• **Instructions to follow**: Would you repeat the listing below verbatim and drop the images?

****

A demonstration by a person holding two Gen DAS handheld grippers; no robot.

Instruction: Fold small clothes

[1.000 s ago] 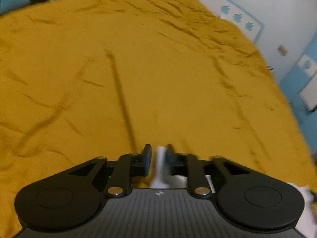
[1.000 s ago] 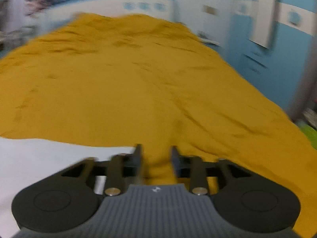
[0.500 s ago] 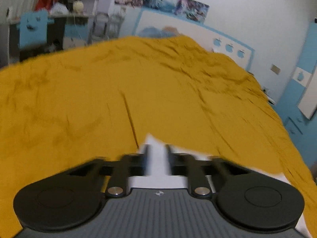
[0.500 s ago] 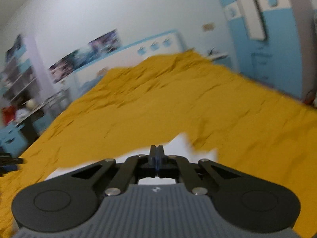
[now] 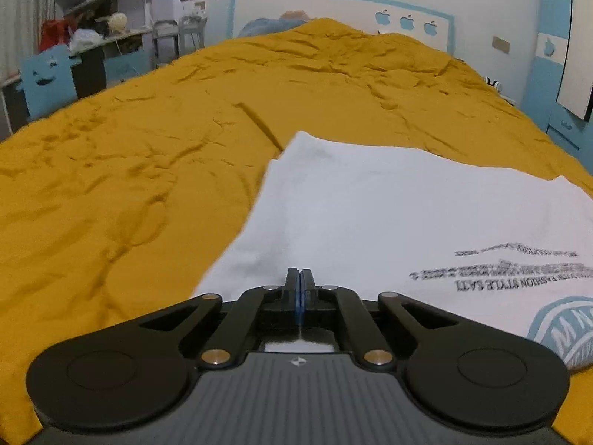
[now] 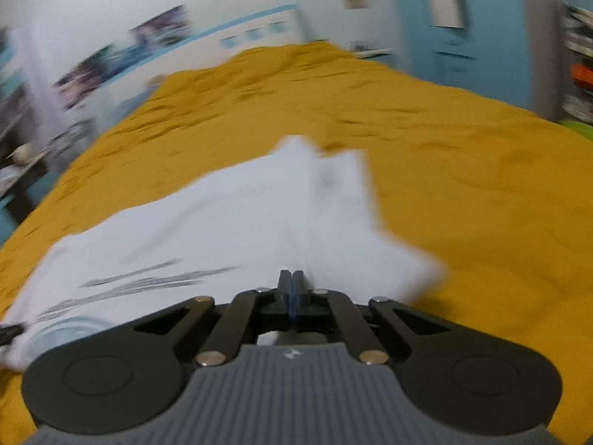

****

• **Response area**:
A demonstration by a person holding two Gen DAS handheld grippers; no robot.

Instruction: Fold small clothes

[1.000 s ago] 
[1.000 s ago] 
[0.500 s ago] 
[0.500 s ago] 
[now] 
[now] 

Nothing remains to be added to this answer.